Abécédaire

 

 
Paroxysme n°2
 
 


Michèle Rosellini

09/04/2016

PAROXYSME : Le mot paroxysme résiste à l’emploi. Trop marqué par son origine grecque pour être employé dans la conversation commune, il entre dans la fabrication de clichés dont raffolent les médias : paroxysme de la violence, paroxysme de la douleur, de la rage, du désespoir, voire d’une épidémie… Est-ce pour en jouer que Francis Picabia a intitulé l’une de ses peintures « Paroxysme de la douleur » ? Le tableau n’est pas facile à décrire. Il représente un objet géométrique précis et élégant, frappé de symétries et de dissymétries, qui, de loin, ressemble un peu à une cafetière, et, de près, à un cylindre enserré d’une spirale à trois tours et fermé d’une sphère à ses deux extrémités. Celle du haut est rehaussée d’une sorte de coupelle. A droite du cylindre, accrochée au bas de la spirale, une manivelle s’élève jusqu’au niveau de la sphère supérieure, tandis qu’à gauche, en haut de la spirale, se greffe une autre manivelle, mais plus mince et plus courte que la première.

En dépit de la mise en garde d’Apollinaire à propos de cette œuvre – « Remarquons que l’indication d’un titre ne signifie pas que l’artiste aborde un sujet » –, la notice du musée des Beaux-Arts du Canada où elle est conservée motive fermement l’intitulé : « Picabia élabore une interprétation anthropomorphique des machines, qu’il déguise en image presque abstraite. […] on imagine la poignée tournée en un lent mouvement de broyage provoquant une intense douleur ». Légitime ou non, l’interprétation épouse le mouvement spontané du regardeur qui tend à comprendre le titre comme une légende appelant une projection sensible et conduisant à voir dans le schéma de ce corps-machine non identifiable un instrument de torture, mieux : l’instrument de sa propre torture. La symétrie inverse des deux manivelles induit l’œil à anticiper le resserrement mécanique progressif du dispositif externe sur la partie centrale, jusqu’au broyage ou à l’étouffement.

L’image s’offre comme surface projective.
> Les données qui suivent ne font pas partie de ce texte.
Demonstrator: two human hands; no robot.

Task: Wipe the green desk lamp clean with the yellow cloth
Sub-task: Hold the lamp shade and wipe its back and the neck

Mais l’identification n’est pas son usage le plus assuré, ni le plus nécessaire. L’artiste a pu vouloir au contraire proposer cette image comme une sorte de mantra visuel, donnant forme à la douleur du regardant, et contenant son débordement paroxystique.

J’ai fait naguère l’expérience d’un tel usage de la littérature. Une nuit où je subissais sans secours possible une crise physique très douloureuse dont j’ignorais la nature (je ne devais apprendre que le lendemain le mot « cystite »), j’ai pris un livre pour tenter de faire diversion à la douleur. Le hasard m’a mis entre les mains Madame Bovary et j’ai relu le passage de l’empoisonnement et de la mort de l’héroïne. La scène lue m’a aidée à traverser la douleur vécue. Comment ? Il me semble qu’il ne s’agissait ni de diversion ni d’identification. Mais peut-être que le récit de cette agonie représentée dans la logique fictionnelle du roman comme un paroxysme donnait forme, par déplacement et reconfiguration imaginaire, à ma douleur sans nom, atténuant l’acuité de la crise dans l’expérience d’un partage symbolique.